Это было очень плохо, Ираклия не радовало даже то, что Теодор назначен полководцем под давлением Сената, и случись провал, виновен будет лишь Сенат. Слишком уж высоки были ставки, чтобы утешаться чужой виной.

А затем пришло второе письмо, на этот раз от наместника Родоса.

«Менас договорился с Амром о купеческом зерне. Вавилон воевать не склонен. Зреет мятеж. Ни Родоса, ни Трои, сам понимаешь, аравитянам не взять, но крови они мне попортят изрядно. Теодор никуда не годен. Прямо сейчас хочет угодить Сенату тем, что приказал обмять молодняк в реальном бою. Я послал ему письмо с просьбой этого не делать, но ответа не получил».
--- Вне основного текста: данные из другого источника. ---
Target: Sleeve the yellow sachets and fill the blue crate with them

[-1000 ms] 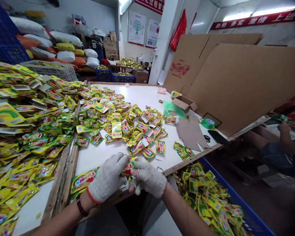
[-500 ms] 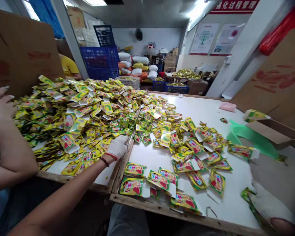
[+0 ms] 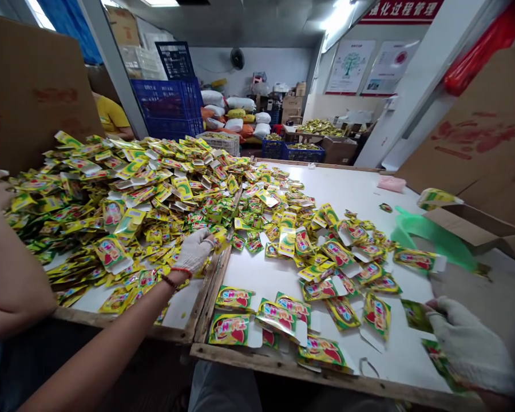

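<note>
Left fingers: my left hand (image 3: 193,253) pinches a yellow packet (image 3: 220,241) by its edge, just short of the wooden divider (image 3: 217,283).
Right fingers: my right hand (image 3: 466,337) pinches a dark green sachet (image 3: 415,316) ahead of the tips; a second sachet (image 3: 436,359) lies at the palm's near side.
Divider risk: the packet could snag there if my left fingers cross low, and slip free.
Palm risk: a sideways sweep might drag the second sachet over the table edge.
Versus half a second ago: yellow packet now shows past my left fingertips; dark green sachet now juts clear of my right; printed cartons (image 3: 277,316) between hands unmoved.
</note>
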Demonstrator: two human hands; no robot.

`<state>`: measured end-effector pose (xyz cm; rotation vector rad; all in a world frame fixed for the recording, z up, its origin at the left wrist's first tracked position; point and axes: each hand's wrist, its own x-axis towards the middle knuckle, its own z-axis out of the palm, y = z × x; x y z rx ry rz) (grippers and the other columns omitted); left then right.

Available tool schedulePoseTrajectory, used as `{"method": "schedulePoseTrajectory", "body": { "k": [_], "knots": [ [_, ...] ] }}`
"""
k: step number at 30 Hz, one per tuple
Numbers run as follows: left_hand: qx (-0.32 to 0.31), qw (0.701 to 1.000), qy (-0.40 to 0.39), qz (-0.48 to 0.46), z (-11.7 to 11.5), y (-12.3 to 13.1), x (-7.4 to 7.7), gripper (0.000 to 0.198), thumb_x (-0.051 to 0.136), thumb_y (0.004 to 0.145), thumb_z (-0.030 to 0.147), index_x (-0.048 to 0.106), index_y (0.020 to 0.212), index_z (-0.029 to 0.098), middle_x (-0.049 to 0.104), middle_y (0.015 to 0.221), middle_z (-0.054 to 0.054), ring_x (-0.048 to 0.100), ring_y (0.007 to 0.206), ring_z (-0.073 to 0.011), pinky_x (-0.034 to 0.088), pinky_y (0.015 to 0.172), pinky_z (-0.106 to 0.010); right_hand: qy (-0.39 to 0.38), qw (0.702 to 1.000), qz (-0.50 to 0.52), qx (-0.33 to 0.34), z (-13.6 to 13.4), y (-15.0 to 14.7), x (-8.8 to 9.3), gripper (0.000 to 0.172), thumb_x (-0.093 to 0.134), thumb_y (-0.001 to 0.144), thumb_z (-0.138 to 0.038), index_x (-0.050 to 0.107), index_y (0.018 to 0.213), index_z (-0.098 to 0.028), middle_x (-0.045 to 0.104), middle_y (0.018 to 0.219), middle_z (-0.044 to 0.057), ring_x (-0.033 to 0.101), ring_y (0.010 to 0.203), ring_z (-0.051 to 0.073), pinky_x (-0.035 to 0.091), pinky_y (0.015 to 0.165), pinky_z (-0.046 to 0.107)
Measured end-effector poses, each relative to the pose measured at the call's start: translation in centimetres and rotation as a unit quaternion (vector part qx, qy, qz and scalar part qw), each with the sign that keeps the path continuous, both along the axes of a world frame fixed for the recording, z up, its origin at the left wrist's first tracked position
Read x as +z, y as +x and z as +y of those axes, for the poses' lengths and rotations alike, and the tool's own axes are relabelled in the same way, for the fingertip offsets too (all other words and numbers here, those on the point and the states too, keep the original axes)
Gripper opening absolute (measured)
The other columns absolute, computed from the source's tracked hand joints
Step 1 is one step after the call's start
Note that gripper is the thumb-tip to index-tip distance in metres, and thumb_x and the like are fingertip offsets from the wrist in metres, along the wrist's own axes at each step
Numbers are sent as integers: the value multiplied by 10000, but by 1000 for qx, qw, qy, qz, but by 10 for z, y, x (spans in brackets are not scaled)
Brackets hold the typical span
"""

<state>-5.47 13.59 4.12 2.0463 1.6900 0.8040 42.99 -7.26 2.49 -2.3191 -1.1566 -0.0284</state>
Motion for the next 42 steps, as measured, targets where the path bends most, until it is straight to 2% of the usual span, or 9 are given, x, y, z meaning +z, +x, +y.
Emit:
{"method": "schedulePoseTrajectory", "body": {
  "k": [2, 5, 9, 18, 25, 30, 34, 38, 42],
  "knots": [
    [-56, 990, -80, -100, -16, 21, 3, 320, 353, 837, 421, 522, 853, 151, 596, 721, -20, 585, 642, -136, 476, 609, -251, 50, 994, 98, 18, 0, -47, 17, 114, 510, 660, -375, 550, 678, -269, 626, 696, 140, 541, 563, 227, 391, 549, 369],
    [-151, 918, -258, -260, -45, 64, 7, 351, 519, 743, 490, 514, 828, 150, 573, 628, -1, 572, 531, -119, 496, 547, -254, 109, 960, 210, 147, 9, -126, 28, 187, 493, 732, -403, 535, 750, -221, 588, 692, 51, 539, 578, 198, 423, 550, 324],
    [-265, 852, -356, -279, -83, 112, 12, 317, 566, 726, 461, 503, 742, 150, 530, 565, 18, 542, 497, -105, 474, 514, -229, 124, 927, 249, 251, 30, -192, 23, 119, 469, 794, -301, 518, 769, -195, 551, 690, 8, 505, 623, 148, 413, 577, 252],
    [-304, 835, -318, -330, -108, 139, -2, 269, 611, 727, 382, 542, 739, 122, 498, 644, 17, 464, 573, -83, 376, 526, -187, 131, 942, 203, 231, 24, -196, 10, 135, 447, 820, -287, 508, 761, -182, 557, 701, 10, 513, 649, 150, 402, 607, 251],
    [-309, 881, -236, -268, -109, 149, -12, 127, 596, 711, 238, 559, 685, 119, 457, 574, 37, 393, 543, -70, 323, 511, -180, 146, 934, 244, 217, 20, -196, -1, 277, 509, 774, -293, 509, 1021, -168, 616, 945, 75, 572, 883, 207, 458, 770, 318],
    [-417, 898, -106, -89, -86, 160, -12, 140, 476, 804, 218, 575, 760, 129, 527, 650, 10, 478, 602, -98, 380, 535, -183, 41, 908, 330, 257, 12, -180, -3, 247, 523, 752, -286, 587, 946, -147, 644, 851, 58, 594, 808, 204, 490, 689, 306],
    [-386, 913, 107, 81, -26, 173, -9, 294, 423, 770, 44, 573, 991, 168, 568, 1014, -85, 517, 941, -195, 423, 829, -333, 46, 920, 329, 207, 0, -165, -6, 234, 548, 740, -299, 618, 907, -150, 648, 801, 44, 588, 743, 188, 487, 641, 284],
    [-423, 884, 141, 138, 39, 187, -13, 355, 525, 732, 43, 571, 1044, 204, 425, 1305, -135, 342, 1221, -306, 188, 1017, -562, 81, 915, 355, 172, -11, -156, -8, 280, 576, 716, -326, 637, 923, -148, 656, 760, 42, 600, 727, 195, 507, 656, 300],
    [-475, 861, 119, 139, 65, 198, -11, 306, 582, 653, 16, 615, 912, 176, 588, 1122, -73, 442, 1143, -255, 213, 1045, -471, 123, 891, 412, 147, -16, -152, -11, 350, 605, 695, -330, 635, 1000, -162, 676, 795, 55, 625, 739, 218, 530, 629, 321]
  ]
}}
Ираклий прочел письмо один раз, второй, третий… и понял, что проигрывает, прямо сейчас. И когда ему привезли третье письмо, он почти не удивился.

«Троя пала. Передовой отряд во главе с каким-то эфиопом движется вдоль канала. Евреи Элефантины узнали о провале твоего «Экстезиса» и примкнули к аравитянам. Все ждут большой резни. Менас усиленно распространяет слухи, что резню против монофизитов и несторианцев начнешь ты».

— Ну, вот и все… — глянул на очередной раз вышедшую из-за горизонта титаническую комету Ираклий. — Вот и долгожданный Апокалипсис.

Дело было вовсе не в попавшей в руки противника Трое, — эта крепость превосходно годилась для шантажа, но, пока остров Родос принадлежит Византии, никакой прибыли аравитянам принести не могла. Две этих стоящих бок о бок крепости препятствовали одна другой, как два равных по силе быка, тянущих повозку в разные стороны.

Куда как опаснее была попытка аравитян закрыть флот империи в Мекканском море. Ираклий понимал: если она удастся, весь поход к проливу и осада морских крепостей курейшитов потеряет всякий смысл.

Однако сколь ни парадоксальным это могло показаться, более всего Ираклия тревожил внезапный мятеж евреев. Император знал своего наместника в Элефантине уже не первый год, и, вот незадача: Моисей не ошибался. Никогда.

«Неужели мои дела так плохи?»

Моисей мог оказаться правым лишь в одном случае: если резни меж христианами империи и впрямь уже не избежать.